Jack Hranicky is a Registered Professional Archaeologist (RPA). During his forty-year career his scholarship has focused on the Paleo-Indian period and, in particular, stone tools and rock art. He has published more than 200 scholarly papers and 32 books, including a two-volume, 800-page survey of the material culture of Virginia. He was the webmaster of www.bipoints.com, which was a site on American early prehistory.

==Excavations==
In 2011, Hranicky excavated the Spout Run site in Virginia, which he and the current landowners claim is a paleo-calendar, and announced it as the oldest, extant above-ground site in North America. However, the results of his work at the site have not yet been peer-reviewed and it remains to be seen whether the rocky areas are natural or cultural features, or if there are actually any Paleoindian artifacts present.
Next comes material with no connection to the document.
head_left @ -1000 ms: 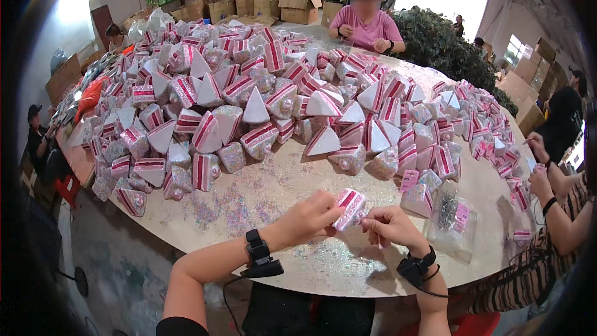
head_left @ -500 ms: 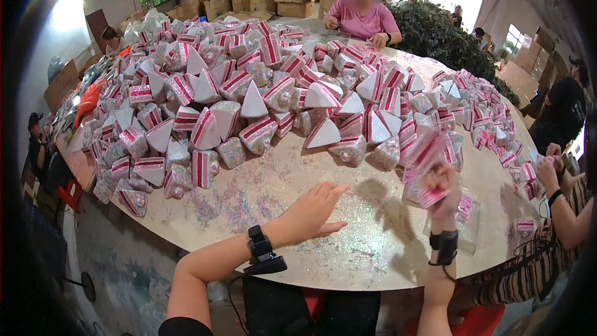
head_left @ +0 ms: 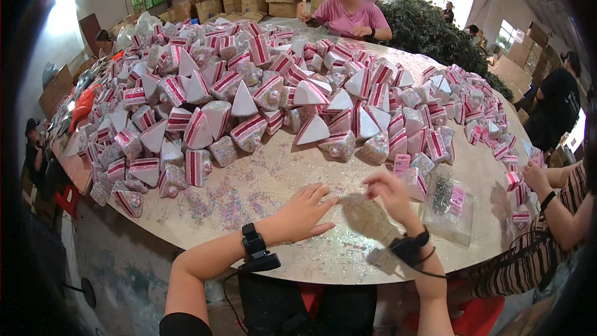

Among the growing list of features claimed for the 2-mile complex are a series of concentric rock rings and associated fire hearth, rock art including two sets of "hand prints", direct alignment with both solar solstices, alignment east-to-west with the seasonal equinoxes, a lunar focus, as well as the site’s major feature, a stone altar which also aligns with the summer solstice. No other known Paleoindian sites exist with any of these features, casting doubt on the age and validity of the site.

==Accomplishments==
In addition to the Spout Run site, his major Virginia excavations are the Fout, Fisher, and Tanner sites. Hranicky has participated in close to 50 other excavations. He describes the early people who roamed the area approximately 12,000 years ago as “Virginia’s first Engineers."

Hranicky taught anthropology at the Northern Virginia Community College and St. Johns High School College. He has delivered hundreds of archaeological papers at various amateur and professional conferences throughout the United States. He operated the first bulletin board Archeological Society of Virginia Network (ASVnet) and Eastern States Archeological Federation Network (ESAFnet) and an Internet website in archaeology. He holds the Internet domain archeology.org, one of the first web addresses for archaeology. He performed close to 200 artifact collection appraisals, from Missouri to Florida to New York. Additionally, he mediated the turnover of the Maryland’s Sandy Hill Adena Cache to the Public Domain. Hranicky has served as president of the Archeological Society of Virginia (ASV) and served on its executive board for 30 years. He served as the President of Eastern States Archeological Federation (ESAF), been served as past chairman of the Alexandria Archaeology Commission, and he is a charter member of both the RPA and Council of Virginia Archeologist. He is a life member of the Archeological Society of Virginia and Archeological Society of Maryland, Inc. He runs the Virginia Rockart Survey and the McCary Fluted Point Survey. Hranicky did his undergraduate at the Virginia Commonwealth University and graduate studies at the University of Oklahoma. According to the registrar's offices at the Virginia Commonwealth University and the University of Oklahoma, he received a B.S. in sociology from the former in 1970, and attended the latter for one semester in 1983, studying communication but not receiving a degree.